▸ Exercise requirements
What is wanted is every line below from the one with "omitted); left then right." up to and including the one with "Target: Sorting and", retyped exactly, pictures excluded, nothing else.

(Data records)
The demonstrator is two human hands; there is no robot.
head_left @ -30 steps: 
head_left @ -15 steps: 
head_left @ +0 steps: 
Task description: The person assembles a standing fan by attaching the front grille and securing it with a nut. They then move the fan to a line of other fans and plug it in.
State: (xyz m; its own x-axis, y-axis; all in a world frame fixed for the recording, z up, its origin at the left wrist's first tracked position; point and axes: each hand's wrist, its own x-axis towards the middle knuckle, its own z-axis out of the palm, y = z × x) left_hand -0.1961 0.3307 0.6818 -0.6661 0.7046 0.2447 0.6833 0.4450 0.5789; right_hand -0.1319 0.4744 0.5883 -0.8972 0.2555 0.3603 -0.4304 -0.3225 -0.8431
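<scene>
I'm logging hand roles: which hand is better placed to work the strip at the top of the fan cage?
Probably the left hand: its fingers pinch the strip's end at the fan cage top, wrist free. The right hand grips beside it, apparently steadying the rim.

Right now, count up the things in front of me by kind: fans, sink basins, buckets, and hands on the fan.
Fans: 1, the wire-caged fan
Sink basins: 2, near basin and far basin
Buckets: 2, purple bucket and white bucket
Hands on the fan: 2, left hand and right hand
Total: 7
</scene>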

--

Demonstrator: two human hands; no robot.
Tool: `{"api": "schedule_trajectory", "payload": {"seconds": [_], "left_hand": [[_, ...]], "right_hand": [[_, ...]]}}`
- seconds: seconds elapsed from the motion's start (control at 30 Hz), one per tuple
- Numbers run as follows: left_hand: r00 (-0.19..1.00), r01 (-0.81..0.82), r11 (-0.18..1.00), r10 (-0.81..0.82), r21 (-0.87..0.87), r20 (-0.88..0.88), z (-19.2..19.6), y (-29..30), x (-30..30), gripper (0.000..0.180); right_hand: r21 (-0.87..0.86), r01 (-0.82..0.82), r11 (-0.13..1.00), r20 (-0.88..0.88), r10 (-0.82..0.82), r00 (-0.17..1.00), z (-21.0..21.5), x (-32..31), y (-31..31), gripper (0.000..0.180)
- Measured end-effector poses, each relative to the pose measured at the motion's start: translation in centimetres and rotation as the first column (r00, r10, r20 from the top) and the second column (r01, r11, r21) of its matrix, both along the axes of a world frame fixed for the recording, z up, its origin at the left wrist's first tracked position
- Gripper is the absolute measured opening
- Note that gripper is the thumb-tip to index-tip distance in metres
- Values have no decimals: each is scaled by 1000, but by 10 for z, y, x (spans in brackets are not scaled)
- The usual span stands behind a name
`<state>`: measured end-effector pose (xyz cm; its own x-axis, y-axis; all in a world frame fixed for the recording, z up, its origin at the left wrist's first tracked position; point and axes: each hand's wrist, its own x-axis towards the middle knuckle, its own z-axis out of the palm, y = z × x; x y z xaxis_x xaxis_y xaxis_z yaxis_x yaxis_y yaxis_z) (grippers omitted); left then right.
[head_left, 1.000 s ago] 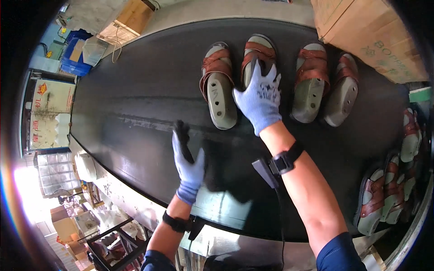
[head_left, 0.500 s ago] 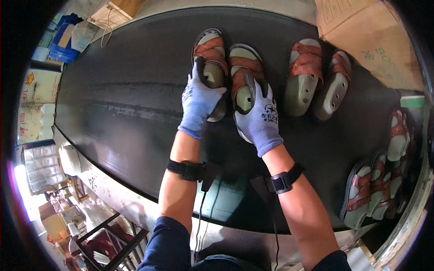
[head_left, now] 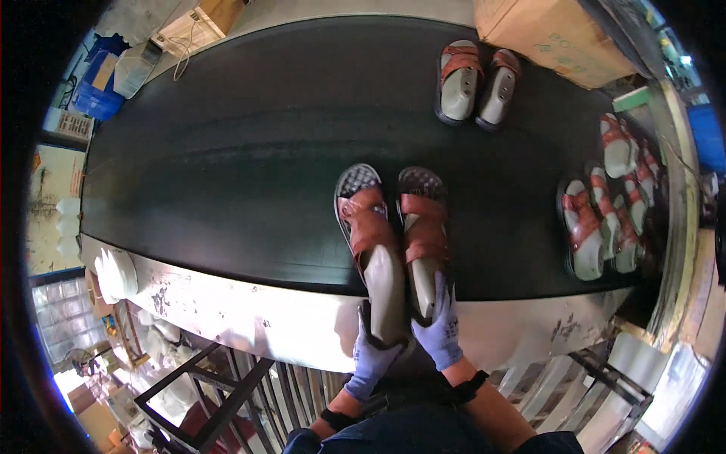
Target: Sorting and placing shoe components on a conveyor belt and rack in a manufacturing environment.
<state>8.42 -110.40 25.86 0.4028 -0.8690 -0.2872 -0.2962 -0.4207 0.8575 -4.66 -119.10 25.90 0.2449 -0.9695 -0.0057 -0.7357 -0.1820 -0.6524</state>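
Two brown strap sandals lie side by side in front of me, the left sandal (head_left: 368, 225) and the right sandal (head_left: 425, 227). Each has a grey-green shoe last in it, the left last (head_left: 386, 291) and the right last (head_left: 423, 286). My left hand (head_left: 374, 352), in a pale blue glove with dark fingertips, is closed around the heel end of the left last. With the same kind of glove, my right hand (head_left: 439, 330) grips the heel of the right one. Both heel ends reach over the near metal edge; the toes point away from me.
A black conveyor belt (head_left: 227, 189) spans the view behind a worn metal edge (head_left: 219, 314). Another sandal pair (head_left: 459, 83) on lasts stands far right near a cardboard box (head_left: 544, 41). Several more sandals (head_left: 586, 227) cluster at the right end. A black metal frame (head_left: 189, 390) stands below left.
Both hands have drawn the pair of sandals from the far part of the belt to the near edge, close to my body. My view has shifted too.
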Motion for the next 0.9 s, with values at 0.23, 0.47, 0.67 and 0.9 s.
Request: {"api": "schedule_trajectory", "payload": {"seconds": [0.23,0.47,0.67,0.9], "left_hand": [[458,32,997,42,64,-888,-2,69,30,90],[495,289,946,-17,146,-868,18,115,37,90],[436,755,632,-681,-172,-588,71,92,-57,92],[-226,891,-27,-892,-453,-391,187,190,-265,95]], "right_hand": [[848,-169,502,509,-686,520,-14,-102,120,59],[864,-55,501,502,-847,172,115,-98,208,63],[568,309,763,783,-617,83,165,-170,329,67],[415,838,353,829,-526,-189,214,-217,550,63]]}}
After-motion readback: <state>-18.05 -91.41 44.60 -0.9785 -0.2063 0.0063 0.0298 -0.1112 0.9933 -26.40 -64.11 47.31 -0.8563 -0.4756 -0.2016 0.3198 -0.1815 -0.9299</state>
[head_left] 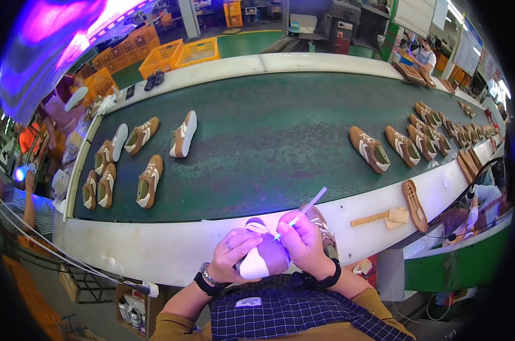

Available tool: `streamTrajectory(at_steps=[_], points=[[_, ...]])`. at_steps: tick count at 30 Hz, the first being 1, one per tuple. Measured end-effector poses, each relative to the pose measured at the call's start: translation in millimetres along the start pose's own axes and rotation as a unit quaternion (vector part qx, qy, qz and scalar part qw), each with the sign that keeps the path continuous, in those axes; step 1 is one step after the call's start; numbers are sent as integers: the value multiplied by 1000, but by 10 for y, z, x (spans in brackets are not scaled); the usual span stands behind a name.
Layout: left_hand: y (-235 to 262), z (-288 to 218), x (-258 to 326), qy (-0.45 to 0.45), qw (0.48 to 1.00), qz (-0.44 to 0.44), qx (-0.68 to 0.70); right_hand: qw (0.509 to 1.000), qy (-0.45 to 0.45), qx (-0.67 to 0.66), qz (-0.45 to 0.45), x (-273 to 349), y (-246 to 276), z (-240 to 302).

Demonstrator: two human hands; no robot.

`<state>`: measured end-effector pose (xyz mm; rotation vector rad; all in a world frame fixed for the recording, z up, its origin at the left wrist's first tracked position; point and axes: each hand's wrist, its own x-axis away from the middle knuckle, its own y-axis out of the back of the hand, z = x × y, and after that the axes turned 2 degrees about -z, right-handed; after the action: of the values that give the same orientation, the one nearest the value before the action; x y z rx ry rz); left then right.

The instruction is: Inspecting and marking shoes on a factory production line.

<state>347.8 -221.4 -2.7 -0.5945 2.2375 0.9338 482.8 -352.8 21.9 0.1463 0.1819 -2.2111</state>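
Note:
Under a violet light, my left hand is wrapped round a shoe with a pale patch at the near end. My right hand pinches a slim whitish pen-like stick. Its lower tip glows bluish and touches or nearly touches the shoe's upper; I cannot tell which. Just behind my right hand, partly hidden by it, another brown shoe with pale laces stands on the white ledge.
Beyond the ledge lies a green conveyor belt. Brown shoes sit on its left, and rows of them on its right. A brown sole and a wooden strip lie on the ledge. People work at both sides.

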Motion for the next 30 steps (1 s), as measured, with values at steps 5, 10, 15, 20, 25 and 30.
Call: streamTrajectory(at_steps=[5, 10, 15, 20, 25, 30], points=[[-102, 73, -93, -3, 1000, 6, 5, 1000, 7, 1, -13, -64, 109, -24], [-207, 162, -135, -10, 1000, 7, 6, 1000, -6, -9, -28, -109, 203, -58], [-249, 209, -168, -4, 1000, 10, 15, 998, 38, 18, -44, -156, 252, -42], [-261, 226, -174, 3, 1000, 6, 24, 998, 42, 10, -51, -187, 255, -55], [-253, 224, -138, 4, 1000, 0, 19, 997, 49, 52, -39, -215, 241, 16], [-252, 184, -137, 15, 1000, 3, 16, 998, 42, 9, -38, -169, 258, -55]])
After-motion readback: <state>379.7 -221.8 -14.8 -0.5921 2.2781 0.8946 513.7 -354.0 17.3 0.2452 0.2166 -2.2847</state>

▸ Task response
`<state>`: measured end-effector pose (xyz cm; its own x-axis, y-axis; all in a world frame fixed for the recording, z up, its origin at the left wrist's first tracked position; point and axes: each hand's wrist, its own x-axis towards the middle knuckle, its own z-axis out of the palm, y = z × x; x y z xaxis_x xaxis_y xaxis_z yaxis_x yaxis_y yaxis_z) (grippers omitted); left then right.
[head_left, 1.000 s ago] 
[head_left, 0.500 s ago] 
[head_left, now] 
Target: Sorting and placing shoe components on a conveyor belt and rack in a manufacturing environment.

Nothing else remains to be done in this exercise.